小説

『羅刹の子宮』柘榴木昴(『羅生門』)

 怖い世の中ですね、と毎日聞くセリフをかき消すように隣から叫び声が聞こえた。
 母が怒りながら部屋から出てきた。
「どういうことなの! なんで部屋が濡れとるの! なんだあここは! なめとるなあ!」
 目だけ向ける。腿のあたりが濡れて張り付いている。
 母は昔宿場町の大店で働いていたことがある。その頃料理人だった父と結婚してこの辺で小料理屋を開き、アル中になった父と別れて給食センターと夜の接客業をしながら私と弟を育てた。故に接客や清潔にはうるさい。ゆえに自分の小便で部屋が汚れたとしてもそれは誰かのせいであり、毎日繰り返される不潔行為はすべて誰かの悪意である。そして腹いせは対処する私に向けられる。
 部屋に向かうとポータブルトイレの周りが濡れていた。とはいえ新聞が大体吸収してくれているので濡れた新聞を捨ててその下の撥水マットを拭きとればいい。大変なのは本人の方だった。
 ポータブルトイレ以上に母も小便で濡れている。オムツは見当たらない。
 着替えをさせなければならないが、母からすると弟も私もすでに見知らぬ何者か、らしい。いいとこ旅行先の旅館の従業員だ。母曰く立派になったという弟は、地方で大きな車工場の事務をしている。今では結婚もして事務長にもなったらしいが実家であるここには寄り付かない。父を反面教師に真面目に育った結果、酒や男に振り回される両親に嫌気がさしたのだろう。私はといえばやはり振り回される側だった。自分でいうのもなんだけどいい奴だったので友人に振り回されて借金を負い、完済したもののその評判のせいか昇進も結婚もできずに毎日倉庫でセメントや石灰石のタンクをリフトで運んでいた。五年前、最後の同期が管理職になるのを見届けて、早期退職した。もちろん介護のためだった。弟は私が人に振り回されてばかりなのを、見下しこそしなかったが理解できないと言っていた。
 バケツとゴム手袋と雑巾で武装し母の服を脱がす。
 「なんだあ、おまえは! 誰かー! 殺されるー!」
 母からすると自分は追剥ぎなのだろうな、と思いながら小便に濡れたワンピースを脱がす。そういえばそんな話があったなとぼんやり考える。そうだ。芥川龍之介の『羅生門』だ。老婆を追剥ぐ場面があったな。骨と皮ばかりの体は、それでも凄まじい力で抵抗してきた。今、母は自分をいくつだと思っているのだろう。何度か聞いたがその都度デタラメに変わる。30歳になったり女学生になったりするのだ。ビンタが飛んできた。80過ぎの老婆の抵抗。
 仕方ないのだと自分に言い聞かせる。見知らぬの男に部屋を汚された挙句着替えを強要される。
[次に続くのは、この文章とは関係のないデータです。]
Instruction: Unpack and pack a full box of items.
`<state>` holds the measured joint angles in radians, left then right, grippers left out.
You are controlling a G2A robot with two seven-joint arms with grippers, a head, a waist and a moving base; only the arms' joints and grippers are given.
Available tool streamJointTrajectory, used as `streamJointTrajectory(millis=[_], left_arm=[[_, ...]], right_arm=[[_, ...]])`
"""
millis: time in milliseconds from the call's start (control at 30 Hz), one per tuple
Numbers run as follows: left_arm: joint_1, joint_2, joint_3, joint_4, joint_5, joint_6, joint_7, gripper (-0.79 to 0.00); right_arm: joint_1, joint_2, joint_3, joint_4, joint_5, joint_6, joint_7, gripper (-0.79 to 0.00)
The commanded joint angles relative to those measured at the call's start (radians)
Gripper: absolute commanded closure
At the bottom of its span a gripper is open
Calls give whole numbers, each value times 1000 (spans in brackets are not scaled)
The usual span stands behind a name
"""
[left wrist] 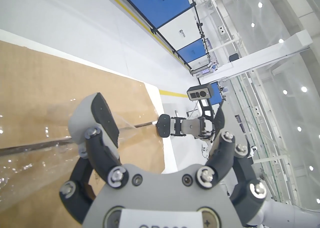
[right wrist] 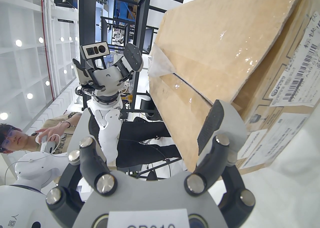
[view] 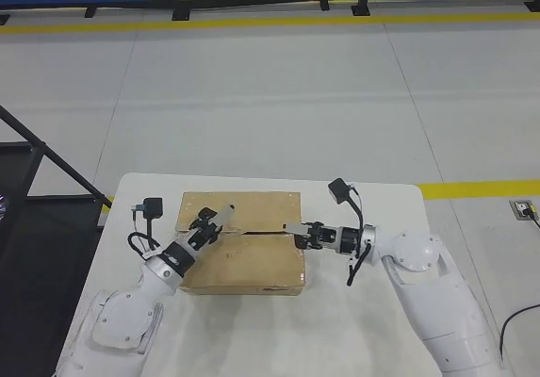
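A closed cardboard box (view: pixel 246 240) lies in the middle of the white table (view: pixel 373 320). Clear tape (left wrist: pixel 37 159) runs along the seam between its top flaps, and one tape end (right wrist: pixel 158 64) is peeled up at the box's left end. My left gripper (view: pixel 213 220) (left wrist: pixel 161 111) is open above the seam near that end, one finger (left wrist: pixel 100 114) over the crinkled tape. My right gripper (view: pixel 297 232) (right wrist: pixel 150 134) is open at the box's right end, one finger (right wrist: pixel 215 124) against the top edge. Neither holds anything.
Shipping labels (right wrist: pixel 295 84) cover the box's right side. A black frame and dark panel (view: pixel 6 188) stand just left of the table. Bare tabletop lies in front of the box (view: pixel 279 330) and to its right.
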<state>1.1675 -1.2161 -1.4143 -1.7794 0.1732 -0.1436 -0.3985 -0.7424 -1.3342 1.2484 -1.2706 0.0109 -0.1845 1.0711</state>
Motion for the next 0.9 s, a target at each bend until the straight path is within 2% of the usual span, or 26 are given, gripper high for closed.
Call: streamJointTrajectory(millis=[0,200,333,467,667,867], left_arm=[[29,2,-36,-36,-29,-15,23,-785],[138,15,-222,-107,-184,-61,42,-785],[197,22,-339,-93,-289,-67,29,-785],[250,25,-416,-63,-369,-82,28,-785],[321,23,-458,-16,-457,-124,22,-785],[324,23,-439,10,-499,-138,-22,-785]], right_arm=[[9,0,-11,-2,-5,3,-1,-785],[58,-3,-66,-59,-96,60,-57,-785],[107,-8,-127,-116,-222,155,-93,-785],[107,-8,-127,-116,-222,155,-93,-785],[110,-10,-151,-116,-237,154,-83,-785],[298,-49,-342,-71,-425,186,-78,-785]])
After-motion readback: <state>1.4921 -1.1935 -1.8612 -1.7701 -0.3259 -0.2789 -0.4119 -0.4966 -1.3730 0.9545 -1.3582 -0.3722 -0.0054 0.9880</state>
それが母の頭の中なのだ。いつもは女性のヘルパーと二人がかりだし、朝早くて母が覚醒しきってないうちに着替えを行う。今日は日曜日なのでヘルパーさんもデイサービスもやっていなかった。介護に休みはないが、業者には休みがある。それにいくら介護保険が使えるといってもタダではない。積み重なれば生活を圧迫する出費になる。